そしてそれは2つの方法のプロセスです-あなたを見つける方法がありますが、情報を公開する方法も見つけます。また、公開するときは、確実な回答を含めてください。ソリューションの開発者として、実際のテストや実際の情報なしで作業することを思いついたように思われるセキュリティ脆弱性情報を提供するソリューションベンダーとのやり取りが多すぎます。次のようなものをリストします。

• 修正の詳細
• 修正の検証に使用されるテストの詳細
• 修正を実行した場合の影響の詳細（依存していたものが変更または破損する可能性はありますか？）
• 変更の範囲の概要-たとえば、「基になるユーティリティ関数に加えられた修正」、「XYZの相互運用性に使用されるスペシャライズドコードベースに加えられた修正、この領域外への影響は非常に限られています」

また、修正しようとしているCVEまたはその他の公開された問題の詳細。

できるだけ多くのストリームに入れてください-メール購読、ブログ、ウェブサイトなど。これを見つけてもらいたいと思っています。

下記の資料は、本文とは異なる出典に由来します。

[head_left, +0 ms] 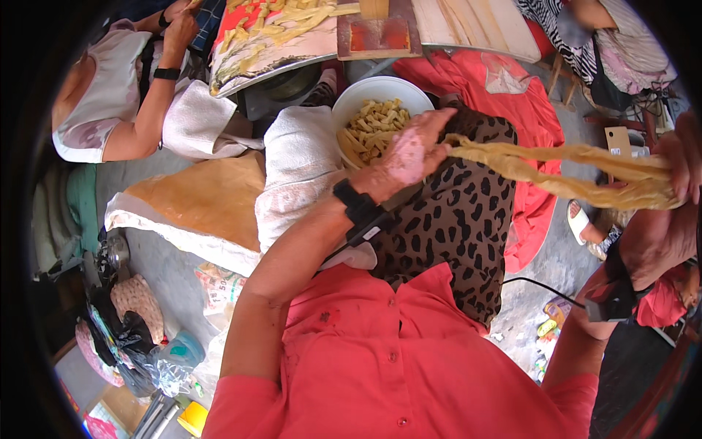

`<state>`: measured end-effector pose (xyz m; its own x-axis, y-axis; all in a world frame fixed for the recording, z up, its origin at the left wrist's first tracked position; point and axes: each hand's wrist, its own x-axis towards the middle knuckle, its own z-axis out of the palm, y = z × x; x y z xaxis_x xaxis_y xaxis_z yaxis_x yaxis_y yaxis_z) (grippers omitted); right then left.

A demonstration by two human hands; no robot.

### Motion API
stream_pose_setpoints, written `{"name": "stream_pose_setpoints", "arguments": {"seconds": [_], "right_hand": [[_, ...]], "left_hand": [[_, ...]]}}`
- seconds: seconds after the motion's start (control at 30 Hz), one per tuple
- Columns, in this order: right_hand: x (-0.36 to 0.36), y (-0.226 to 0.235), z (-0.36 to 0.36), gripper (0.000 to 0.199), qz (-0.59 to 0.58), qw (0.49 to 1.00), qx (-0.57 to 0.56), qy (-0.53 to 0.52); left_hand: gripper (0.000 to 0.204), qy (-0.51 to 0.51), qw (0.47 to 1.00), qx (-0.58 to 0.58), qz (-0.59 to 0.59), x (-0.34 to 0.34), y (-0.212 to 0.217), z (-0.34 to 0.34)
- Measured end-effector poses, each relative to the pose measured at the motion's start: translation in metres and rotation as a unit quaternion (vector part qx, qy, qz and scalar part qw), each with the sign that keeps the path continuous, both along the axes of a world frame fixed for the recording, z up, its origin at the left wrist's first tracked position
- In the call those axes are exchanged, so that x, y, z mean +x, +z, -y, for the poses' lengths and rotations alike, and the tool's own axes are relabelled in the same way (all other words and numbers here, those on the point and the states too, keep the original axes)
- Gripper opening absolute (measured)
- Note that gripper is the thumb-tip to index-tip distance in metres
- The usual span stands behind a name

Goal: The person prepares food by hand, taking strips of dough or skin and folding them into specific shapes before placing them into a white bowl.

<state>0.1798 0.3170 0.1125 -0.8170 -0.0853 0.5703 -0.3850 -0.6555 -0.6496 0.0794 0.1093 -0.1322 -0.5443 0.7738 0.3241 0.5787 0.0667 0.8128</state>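
Note:
A long, wrinkled yellow strip, looking like bean-curd skin (556, 155), stretches in a double strand across the right side. My left hand (409, 150) pinches its left end between thumb and fingers, over my lap. Far out to the right, my right hand (684, 161) is closed around the looped end, partly lost in the dark rim of the picture. Just beyond my left hand stands a white bowl (409, 89), with several short yellow pieces (373, 128) inside. My left hand and wrist hide part of its near side.
At the far edge, a board (285, 55) bears more yellow strips, beside a small wooden block (380, 36). A co-worker (139, 95) sits at far left, another person (621, 44) at far right. Orange-brown sheeting (205, 190) lies left of my lap; bags (135, 336) sit lower left.

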Motion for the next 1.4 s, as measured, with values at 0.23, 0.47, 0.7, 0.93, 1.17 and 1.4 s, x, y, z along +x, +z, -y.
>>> {"name": "stream_pose_setpoints", "arguments": {"seconds": [0.23, 0.47, 0.7, 0.93, 1.17, 1.4], "right_hand": [[0.008, -0.003, 0.017, 0.035, 0.045, 0.999, -0.012, -0.008], [0.005, -0.025, 0.056, 0.031, 0.135, 0.958, 0.095, -0.235], [-0.016, -0.13, 0.074, 0.055, 0.214, 0.77, 0.515, -0.31], [0.013, -0.114, 0.146, 0.042, 0.125, 0.851, 0.494, -0.126], [0.041, -0.107, 0.149, 0.023, 0.116, 0.834, 0.533, -0.085], [0.047, -0.106, 0.17, 0.019, 0.034, 0.829, 0.539, -0.147]], "left_hand": [[0.014, -0.126, 0.99, -0.029, 0.052, 0.004, -0.014, -0.008], [0.013, 0.065, 0.969, -0.064, 0.229, -0.025, 0.034, 0.066], [0.007, 0.079, 0.995, -0.063, 0.024, -0.046, 0.13, 0.108], [0.021, -0.06, 0.993, -0.097, -0.032, 0.021, 0.14, 0.108], [0.018, -0.117, 0.987, -0.107, 0.021, 0.018, 0.158, 0.159], [0.011, -0.141, 0.979, -0.148, 0.01, 0.028, 0.164, 0.184]]}}
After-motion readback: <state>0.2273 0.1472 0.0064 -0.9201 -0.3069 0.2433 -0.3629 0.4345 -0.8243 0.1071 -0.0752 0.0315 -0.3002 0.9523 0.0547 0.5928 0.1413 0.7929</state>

そしてあなたのプロセスを知らせてください。ウェブサイトに脆弱性を提出した場合、24時間以内に返信があると思いますか？重症度をどのように評価しますか？解決のプロセスは何ですか？他のソリューションに統合されている製品の場合、相互運用テストは誰が行うのですか？

完璧なメトリックスは必要ありません。それらに準拠できる必要があります。したがって、応答時間が2週間である場合は、ユーザーに知らせてください。